La carte est (presque) complète
À la tête de l’entreprise Celera depuis 1998, Craig Venter ne manque ni d’humour, ni d’ambition. S’il a lâché du leste sur l’accessibilité de sa carte du génome humain - après moult hésitations, il a finalement décidé de ne pas faire payer ces données mais de les rendre publiques - c’est, disent certains, parce qu’il court après un prix Nobel. Certes, sa carte du génome humain n’est pas encore complète : de nombreux spécialistes de la génétique considèrent que 30 % du séquençage manque à l’appel, mais, pour Craig Venter, ce "trou" n’est qu’une broutille. Les résultats obtenus par Celera seront donc publiés vendredi 16 février dans la revue Science.
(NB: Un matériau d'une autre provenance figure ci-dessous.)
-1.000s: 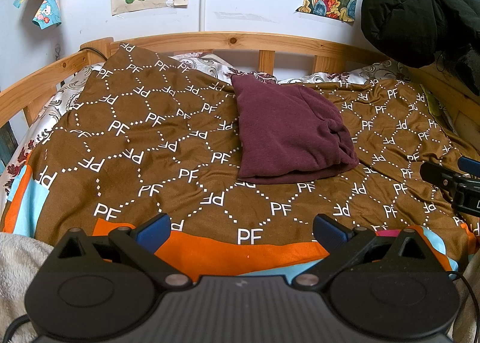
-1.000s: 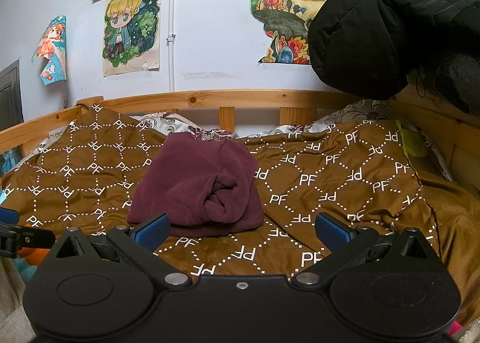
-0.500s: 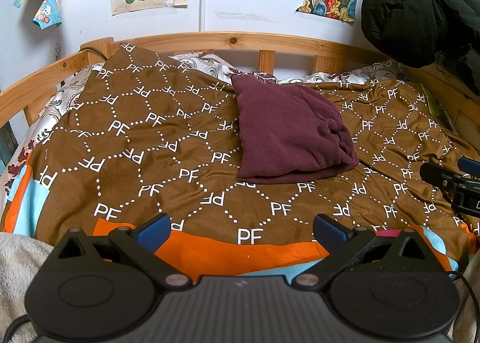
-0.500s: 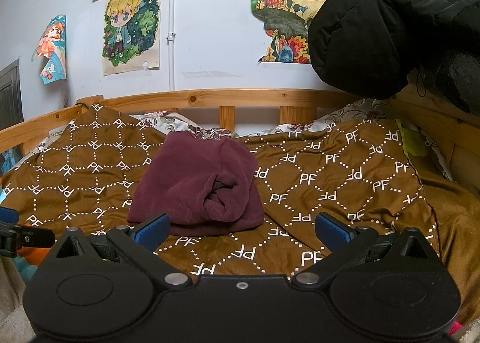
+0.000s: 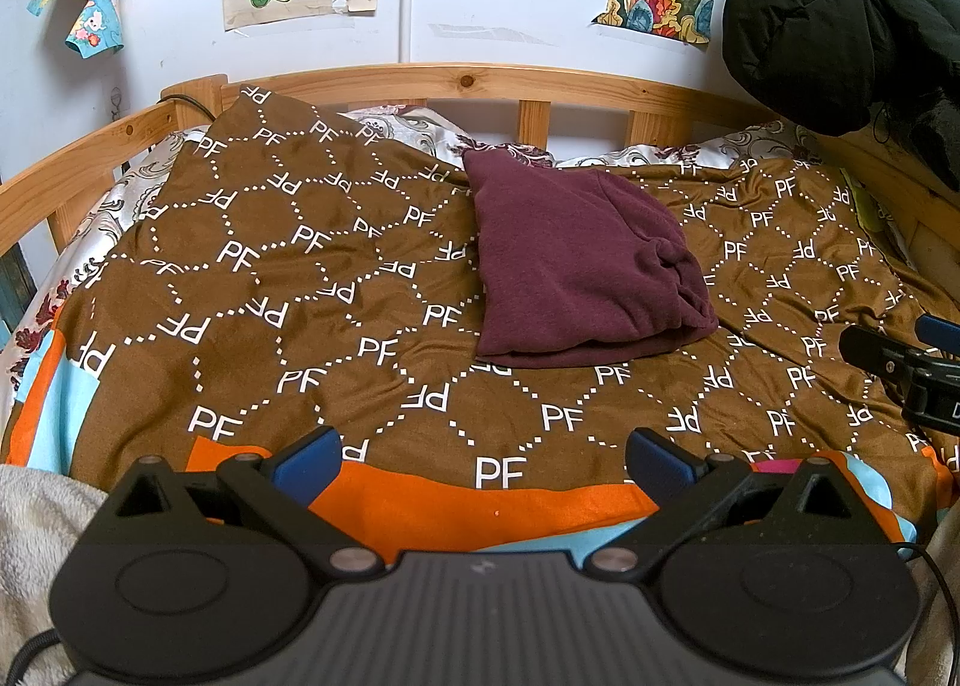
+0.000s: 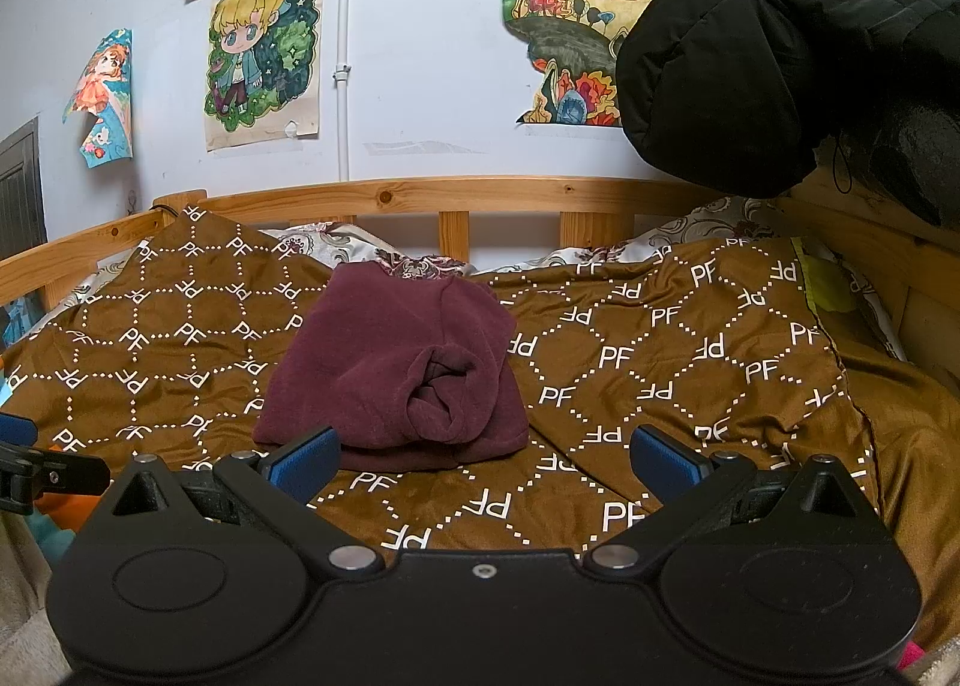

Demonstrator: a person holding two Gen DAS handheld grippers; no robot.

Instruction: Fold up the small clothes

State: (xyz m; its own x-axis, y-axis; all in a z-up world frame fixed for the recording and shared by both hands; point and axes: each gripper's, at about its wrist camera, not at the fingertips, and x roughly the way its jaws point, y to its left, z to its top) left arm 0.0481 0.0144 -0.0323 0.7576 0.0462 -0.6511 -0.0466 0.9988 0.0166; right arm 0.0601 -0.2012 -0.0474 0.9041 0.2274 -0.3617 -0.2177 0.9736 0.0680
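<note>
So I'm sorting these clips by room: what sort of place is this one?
Most likely a bedroom, perhaps a child's. A wooden bed frame holds a brown "PF" patterned blanket with a folded maroon garment on it, and hand-coloured cartoon drawings are stuck to the wall.

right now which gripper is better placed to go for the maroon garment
Right, probably. The right gripper is open with the maroon garment just beyond its fingertips; the left gripper, also open, has more bedspread to cross.

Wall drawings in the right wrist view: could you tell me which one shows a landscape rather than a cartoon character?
The landscape drawing, beside the black jacket: it shows hills and a house.
</note>
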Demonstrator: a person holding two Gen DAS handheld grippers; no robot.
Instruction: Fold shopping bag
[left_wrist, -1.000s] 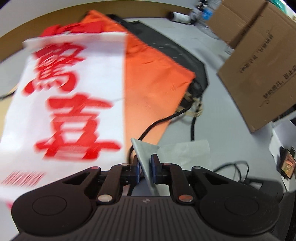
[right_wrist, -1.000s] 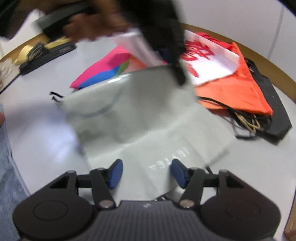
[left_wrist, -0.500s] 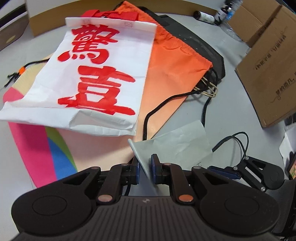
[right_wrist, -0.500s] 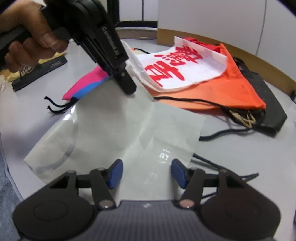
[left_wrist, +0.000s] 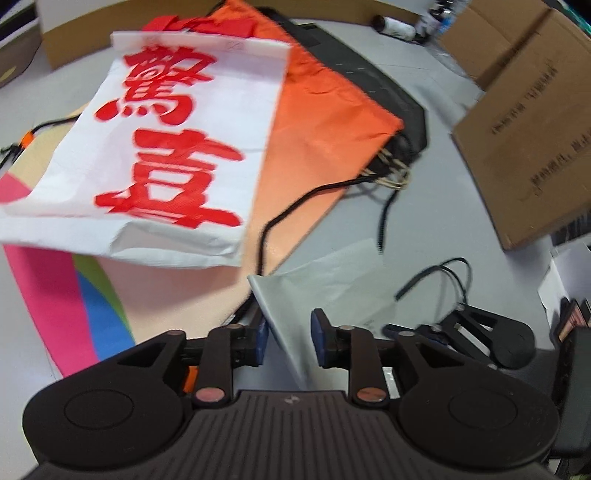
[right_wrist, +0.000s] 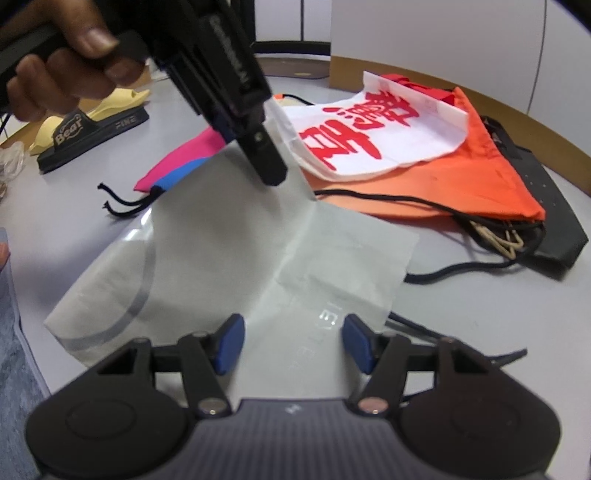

Soit quelques jours après ceux du projet public concurrent, signés par le Consortium international de séquençage du génome humain et présentés dans la revue Nature datée du jeudi 15 février, mais d’ores et déjà disponibles en ligne.
Des gènes communs avec le rat
"Une de nos plus grandes surprises a été de découvrir que le nombre de gènes dont l’homme dispose est beaucoup moins élevé que ce qu’imaginait : entre 30 000 et 40 000", a précisé Craig Venter. Et la liste des surprises ne s’arrête pas là. Les travaux de Celera révèlent aussi que nous partageons un grand nombre de gênes avec la mouche, le rat, la plupart des mammifères et mêmes certains poissons. "Le gène PAX6 est responsable du mauvais développement de l’iris chez l’homme. Or, lorsqu‘on insère ce gène chez la mouche, celle-ci devient aveugle", a expliqué le généticien. Autre découverte fondamentale : les ressemblances génétiques ne s’arrêtent pas aux espèces animales. "De façon générale, il y a davantage de différences entre l’ADN de deux caucasiens qu’entre un caucasien et un africain", a-t-il souligné. Des découvertes qui remettent en cause pas mal de préjugés. "Nous devons désormais changer notre façon de penser pour étudier la diversité des populations", a conclu le chercheur.
Un peu de patience
Mais l’ensemble de ces découvertes ne doit pas faire oublier que le travail à accomplir reste immense. "40 % des gènes humains que nous connaissons ont une fonction que nous ignorons", a précisé le généticien. Or, cette connaissance est indispensable pour mettre au point des médicaments basés sur des molécules capables de booster ou d’inhiber le travail des protéines, produites par l’interaction de plusieurs gènes. Avant les premières retombées thérapeutiques, les malades devront donc faire preuve de patience. C’est ce qu’a souligné Craig Venter, qui a tenu à préciser : "10 à 20 ans seront nécessaires pour parvenir à décrypter les relations entre gènes et protéines, et pour connaître les centaines de milliers de protéines qui s’expriment dans les trillions de cellules qui composent le corps humain."